The program to pay restitution to consumers will be conducted in connection with settlements that have been reached in the multi-district class actions filed against Equifax, as well as settlements that were reached with the Federal Trade Commission and Consumer Financial Protection Bureau.
In addition to consumer restitution, the State of Hawaii will receive one million dollars as a result of the settlement.
“Equifax’s conduct undermined consumers’ confidence in the ability of the credit reporting industry to safeguard confidential information. This settlement will send a strong message to Equifax and to other companies that failing to implement adequate protections will have severe consequences,” said Stephen Levins, executive director of the State of Hawaii Office of Consumer Protection.
On September 7, 2017, Equifax, one of the largest consumer reporting agencies in the world, announced a data breach affecting nearly half of the U.S. population. Breached information included social security numbers, names, dates of birth, addresses, credit card numbers, and in some cases, driver’s license numbers.
Shortly after, a coalition that grew to 48 states, the District of Columbia, and Puerto Rico, launched a multi-state investigation into the breach. The investigation found that the breach occurred because Equifax failed to implement an adequate security program to protect consumers’ highly sensitive personal information. Despite knowing about a critical vulnerability in its software, Equifax failed to fully update its systems with a critical security patch. Moreover, Equifax failed to keep up-to-date software that monitored the breached network for suspicious activity. As a result, the attackers penetrated Equifax’s system and went unnoticed for 76 days.
The company will offer consumers whose information was breached extended credit-monitoring services for 10 years.
Individuals who have questions about their eligibility for restitution and/or wish to enroll in credit monitoring should contact 1-833-759-2982 or visit https://www.ftc.gov/equifax-data-breach.

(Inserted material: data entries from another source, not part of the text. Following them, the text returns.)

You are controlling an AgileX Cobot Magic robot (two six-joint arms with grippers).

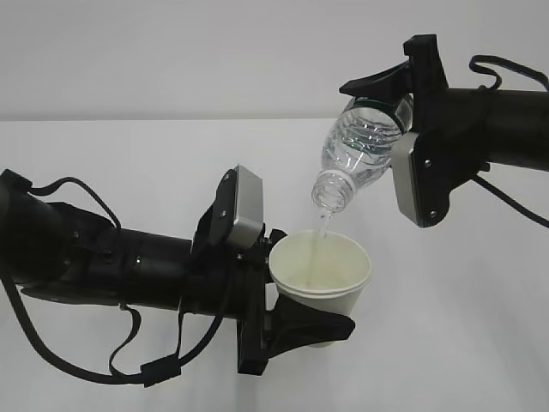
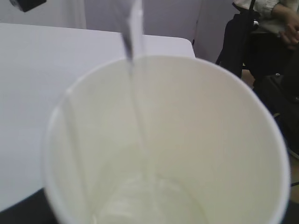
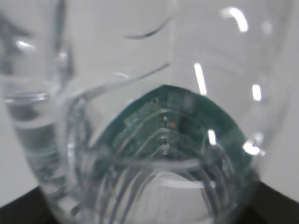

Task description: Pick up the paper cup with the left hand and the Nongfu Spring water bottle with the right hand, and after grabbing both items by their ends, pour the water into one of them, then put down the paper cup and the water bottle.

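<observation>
Black jaws of the right hand (image 1: 390, 99) clamp the base end of the Nongfu Spring water bottle (image 1: 356, 150), tilted neck-down just above the paper cup (image 1: 322, 275). The left hand (image 1: 296, 313) pinches that cup near its bottom, held aloft and tipped slightly. The water (image 1: 321, 236) streams into it: both pickups are done, pouring is underway, setting both down remains.

A bottle (image 1: 360, 150) hangs tilted, mouth down, above and right of a paper cup (image 1: 322, 273). Water (image 1: 322, 232) streams from it into the cup.
</observation>
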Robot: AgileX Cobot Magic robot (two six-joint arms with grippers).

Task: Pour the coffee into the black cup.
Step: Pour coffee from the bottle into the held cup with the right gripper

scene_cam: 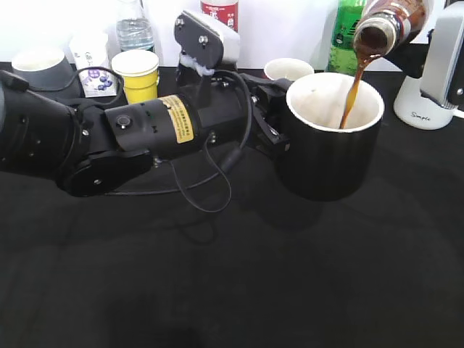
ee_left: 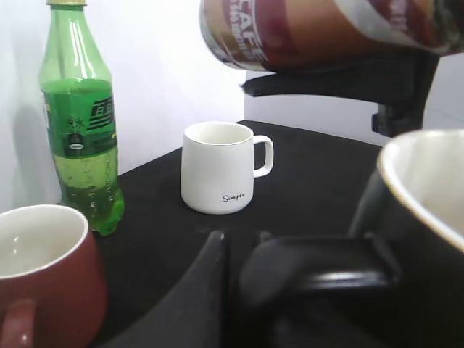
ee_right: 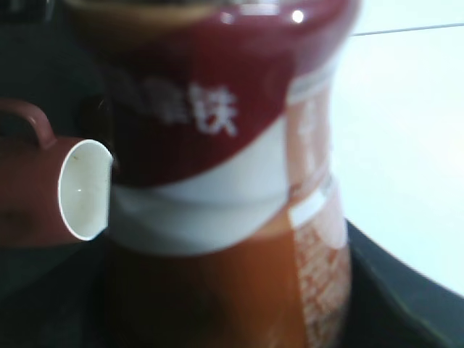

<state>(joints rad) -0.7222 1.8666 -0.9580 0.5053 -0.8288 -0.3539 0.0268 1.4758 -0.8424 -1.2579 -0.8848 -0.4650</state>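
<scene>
Above the black cup (scene_cam: 330,145), the right tool's coffee (scene_cam: 384,25) pours in.

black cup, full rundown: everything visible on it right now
The black cup is a wide mug, glossy black outside, white inside, ceramic by the look. It stands upright on the black table. The left gripper is at its handle side; the handle itself is hidden. A brown stream from the tilted coffee bottle above falls inside its rim. The fill level cannot be seen. In the left wrist view only its rim and wall show at right.
</scene>
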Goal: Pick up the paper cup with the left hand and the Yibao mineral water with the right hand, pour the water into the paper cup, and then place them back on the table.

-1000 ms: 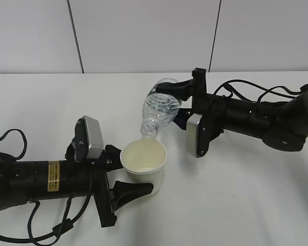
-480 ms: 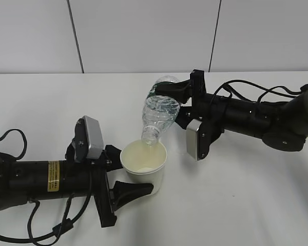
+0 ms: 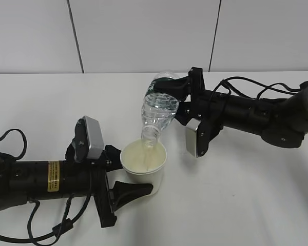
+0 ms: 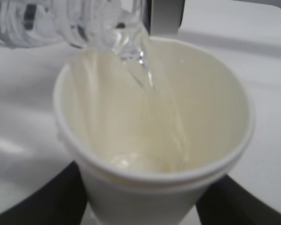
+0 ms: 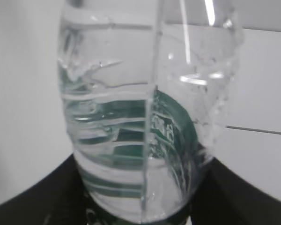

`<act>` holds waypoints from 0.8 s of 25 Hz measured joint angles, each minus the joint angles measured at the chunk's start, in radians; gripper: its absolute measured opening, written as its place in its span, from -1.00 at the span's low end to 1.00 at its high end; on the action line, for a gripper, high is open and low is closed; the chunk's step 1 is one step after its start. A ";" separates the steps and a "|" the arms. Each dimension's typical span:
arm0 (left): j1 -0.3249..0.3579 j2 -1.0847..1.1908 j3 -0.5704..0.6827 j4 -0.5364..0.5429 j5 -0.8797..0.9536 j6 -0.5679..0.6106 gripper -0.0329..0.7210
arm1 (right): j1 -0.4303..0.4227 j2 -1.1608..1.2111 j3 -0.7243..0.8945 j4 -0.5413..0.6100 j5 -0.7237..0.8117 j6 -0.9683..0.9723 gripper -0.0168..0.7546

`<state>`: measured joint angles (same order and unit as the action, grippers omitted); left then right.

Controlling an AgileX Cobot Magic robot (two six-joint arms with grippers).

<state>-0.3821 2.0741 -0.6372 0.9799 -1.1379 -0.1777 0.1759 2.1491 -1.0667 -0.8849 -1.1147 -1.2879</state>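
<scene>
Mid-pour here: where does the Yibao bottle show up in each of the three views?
Exterior view: the Yibao bottle is at centre, tilted neck-down above the paper cup.
Left wrist view: only its neck, top left, over the cup.
Right wrist view: its body fills the frame.
Shared landmark: the white table.

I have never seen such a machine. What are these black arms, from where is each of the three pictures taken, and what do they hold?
These are two robot arms on a white table. The wide picture comes from a camera in front; the two close pictures come from cameras on the wrists. The left hand grips a paper cup, seen close in the left wrist view. The right hand holds a Yibao mineral water bottle tilted neck-down over the cup, seen close in the right wrist view. Water is running into the cup.
</scene>
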 joint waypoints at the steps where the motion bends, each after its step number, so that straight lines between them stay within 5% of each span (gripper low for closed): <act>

Equifax has also agreed to take several steps to assist consumers who are either facing identity theft issues or who have already had their identities stolen including, but not limited to, terms:
- Easing the process for consumers to freeze and thaw their credit
- Facilitating the resolution of disputes by consumers involving inaccurate information in credit reports
- Requiring Equifax to maintain sufficient staff dedicated to assisting consumers who may be victims of identity theft
Equifax has also agreed to strengthen its security practices going forward, including, among other things:
- Reorganizing its data security team;
- Minimizing its collection of sensitive data and the use of consumers’ Social Security numbers
- Performing regular security monitoring, logging and testing;
- Employing improved access control and account management tools;
- Reorganizing and segmenting its network
- Reorganizing its patch management team and employing new policies regarding the identification and deployment of critical security updates and patches
In addition to Hawaii, the other states participating in this settlement included: Alabama, Alaska, Arizona, Arkansas, California, Colorado, Connecticut, Delaware, Florida, Georgia, Idaho, Illinois, Iowa, Kansas, Kentucky, Louisiana, Maine, Maryland, Michigan, Minnesota, Mississippi, Missouri, Montana, Nebraska, Nevada, New Hampshire, New Jersey, New Mexico, New York, North Carolina, North Dakota, Ohio, Oklahoma, Oregon, Pennsylvania, Puerto Rico, Rhode Island, South Carolina, South Dakota, Tennessee, Texas, Utah, Vermont, Virginia, Washington, West Virginia, Wisconsin, Wyoming, and the District of Columbia.